Steam systems are those in which steam is generated, usually at less than 35 kilopascals (5 pounds per square inch) in the boiler, and the steam is led to the radiators through steel or copper pipes. The steam gives up its heat to the radiator and the radiator to the room, and the cooling of the steam condenses it to water.
The condensate is returned to the boiler either by gravity or by a pump. The air valve on each radiator is necessary to allow air to escape; otherwise it would prevent steam from entering the radiator. The high temperature (about 102° C [215° F]) of the steam inside the system makes it hard to control and requires frequent adjustments in its rate of input to the rooms. To perform most efficiently, steam systems require more apparatus than do hot-water or warm-air systems, and the radiators used are bulky and unattractive. As a result, warm air and hot water have generally replaced steam in the heating of homes built from the 1930s and ’40s.

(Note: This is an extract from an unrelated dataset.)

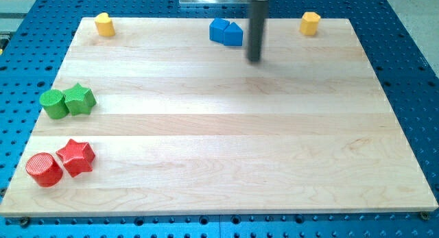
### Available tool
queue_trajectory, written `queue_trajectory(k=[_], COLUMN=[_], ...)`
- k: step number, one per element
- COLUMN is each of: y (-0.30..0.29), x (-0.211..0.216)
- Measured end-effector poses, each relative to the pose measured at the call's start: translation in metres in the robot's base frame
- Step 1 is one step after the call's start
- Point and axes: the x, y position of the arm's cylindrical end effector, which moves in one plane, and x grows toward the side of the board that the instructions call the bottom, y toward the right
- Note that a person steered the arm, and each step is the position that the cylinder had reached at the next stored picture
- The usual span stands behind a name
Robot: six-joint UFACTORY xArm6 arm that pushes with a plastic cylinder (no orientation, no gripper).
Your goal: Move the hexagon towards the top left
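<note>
A yellow hexagon (pixel 310 22) sits near the board's top right corner. My tip (pixel 254 60) is down on the board, below and to the left of the hexagon and well apart from it. Two blue blocks (pixel 226 32) stand touching each other just left of my rod, near the top edge. Another yellow block (pixel 104 24) sits at the top left corner; I cannot make out its shape.
A green cylinder (pixel 53 103) and a green star (pixel 79 99) touch at the left edge. A red cylinder (pixel 44 169) and a red star (pixel 75 157) touch at the bottom left. The wooden board (pixel 226 149) lies on a blue perforated table.
</note>
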Motion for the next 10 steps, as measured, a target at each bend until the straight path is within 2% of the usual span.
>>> queue_trajectory(k=[1,2,3,4,5,6,7,8,9,10], y=[0.130,0.183,0.108,0.004,-0.007,-0.005,-0.096,-0.158,-0.056,0.015], x=[-0.044,-0.112,-0.116,-0.045,-0.021,-0.053,-0.027,0.025,0.024,0.042])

Electricity can also be used in central heating. Though generally more expensive than fossil fuels, its relatively high cost can be offset by the use of electric current when normal demand decreases, either at night or in the wintertime—i.e., when lighting, power, and air-conditioning demands are low and there is excess power capacity in regional or local electrical grids. The most common method of converting electricity to heat is by resistors, which become hot when an electric current is sent through them and meets resistance. The current is automatically activated by thermostats in the rooms to be heated. Resistors can be used to heat circulating air or water, or, in the form of baseboard convectors, they can directly heat the air along the walls of an individual room, establishing convective currents.

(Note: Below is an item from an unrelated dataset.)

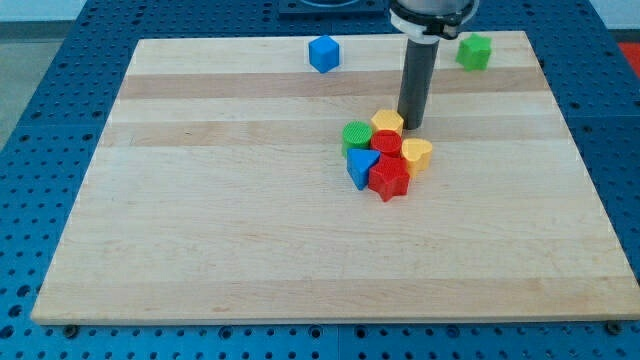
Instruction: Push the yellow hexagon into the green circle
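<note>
The yellow hexagon lies at the top of a tight cluster near the board's middle. The green circle sits just to its lower left, touching it. My tip rests on the board against the hexagon's right side. Below them in the cluster are a red cylinder, a yellow heart-shaped block, a blue triangle and a red star.
A blue cube sits near the board's top edge, left of the rod. A green cube sits near the top right corner. The wooden board lies on a blue perforated table.
</note>
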You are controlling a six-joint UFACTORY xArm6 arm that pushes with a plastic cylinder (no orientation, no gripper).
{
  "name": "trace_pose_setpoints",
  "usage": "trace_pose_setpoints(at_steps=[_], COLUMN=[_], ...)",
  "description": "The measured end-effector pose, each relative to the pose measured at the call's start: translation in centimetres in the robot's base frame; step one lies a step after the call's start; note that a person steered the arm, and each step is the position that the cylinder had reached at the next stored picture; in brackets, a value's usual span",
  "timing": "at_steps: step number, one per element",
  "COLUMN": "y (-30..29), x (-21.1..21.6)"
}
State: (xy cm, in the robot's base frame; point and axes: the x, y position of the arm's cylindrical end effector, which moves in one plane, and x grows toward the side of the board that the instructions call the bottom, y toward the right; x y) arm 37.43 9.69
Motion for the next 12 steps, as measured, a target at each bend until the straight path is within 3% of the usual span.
trace_pose_setpoints(at_steps=[8, 11, 12], y=[-1.2, -1.5, -5.0], x=[0.3, -2.7, -2.7])
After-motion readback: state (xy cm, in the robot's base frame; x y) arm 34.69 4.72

Another method for heating with electricity involves the use of the heat pump. Every refrigeration machine is technically a heat pump, pumping heat from an area of lower temperature (normally the space to be cooled or refrigerated) to an area of higher temperature (normally, the outdoors). The refrigeration machine may be used to pump heat, in winter, from the outdoor air, or groundwater, or any other source of low-temperature heat, and deliver this heat at higher temperature to a space to be heated. Usually, the heat pump is designed to function as an air conditioner in summer, then to reverse and serve as a heat pump in winter.
A heat pump’s operations can be explained using the following example. The typical window-mounted air-conditioning unit has a heat-rejection unit (condenser) mounted outside. This unit discharges the heat removed by the indoor coil (evaporator) to the outside air. Therefore the evaporator subtracts heat from the residence and transfers it to the refrigerant gas, which is pumped to the outside condenser, where by means of a fan the heat is dissipated in the air outside. This cycle can be inverted: heat is subtracted from the outside air and is transferred via the refrigerant gas to the indoor coil (evaporator) and discharged into a residence’s ductwork by means of the evaporator fan. This is a basic heat-pump system. Where winter climates reach freezing temperatures, however, the system is limited by the freezing of the condenser (outdoor coil);. thus, heat pumps work best in mild climates with fairly warm winter temperatures. The complexity of their machinery also makes them uneconomical in many contexts.
Solar energy frequently works on a storage basis, in which water coils placed beneath heat-absorbing panels collect the radiant heat of the sun. This water may then be stored in a tank for use in heating lines or to provide hot water for washing and bathing. Solar Heated Water is storage in Storage Tanks / Storage Calorifiers, then pumped to heat reject radiators for room heating. In other way, the heated water can be directly passed through heat exchangers to ensure constant heat out at the rooms.